WHAT THE EXERCISE ASKS: I'd like the listing below copied exactly, with the images left out.

+++

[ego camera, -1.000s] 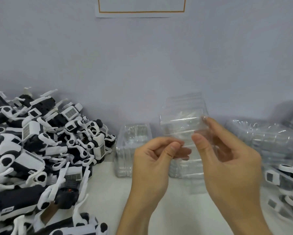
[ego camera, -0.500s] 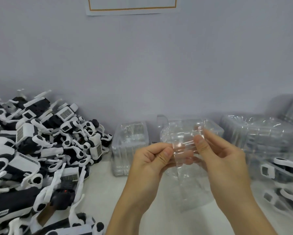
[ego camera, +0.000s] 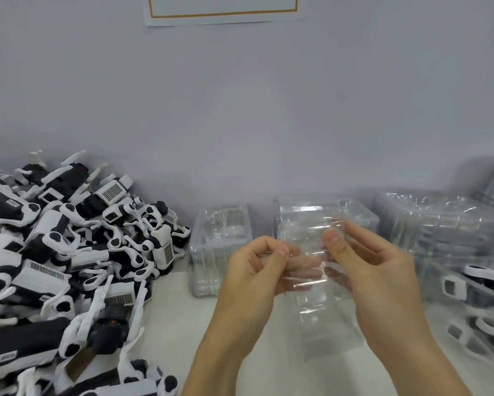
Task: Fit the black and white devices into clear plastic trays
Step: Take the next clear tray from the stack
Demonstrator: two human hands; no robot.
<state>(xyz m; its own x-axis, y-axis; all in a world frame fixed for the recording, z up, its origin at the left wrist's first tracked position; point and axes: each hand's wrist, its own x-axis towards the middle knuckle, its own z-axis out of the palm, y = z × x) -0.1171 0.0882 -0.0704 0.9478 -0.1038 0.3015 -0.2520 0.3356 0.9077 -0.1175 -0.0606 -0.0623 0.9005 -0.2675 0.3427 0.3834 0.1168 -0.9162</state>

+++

TASK RESPONSE:
[ego camera, -1.000s] 
[ego camera, -0.500s] 
[ego camera, +0.000s] 
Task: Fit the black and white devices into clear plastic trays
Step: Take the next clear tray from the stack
Demonstrator: two human hands; no robot.
<state>(xyz m; its own x-axis, y-axis; all in a world frame fixed for the recording, z up, its origin at the left wrist's first tracked position; point and axes: each hand's wrist, its own x-axis towards the middle knuckle, its own z-axis out of the palm, y = z × x) -0.1171 0.0882 -0.0704 0.9478 -0.1038 0.3015 -0.2520 0.3356 0.9077 -0.1175 -0.0606 -0.0623 0.9005 -0.2675 0.3427 0.3834 0.1168 -0.9162</state>

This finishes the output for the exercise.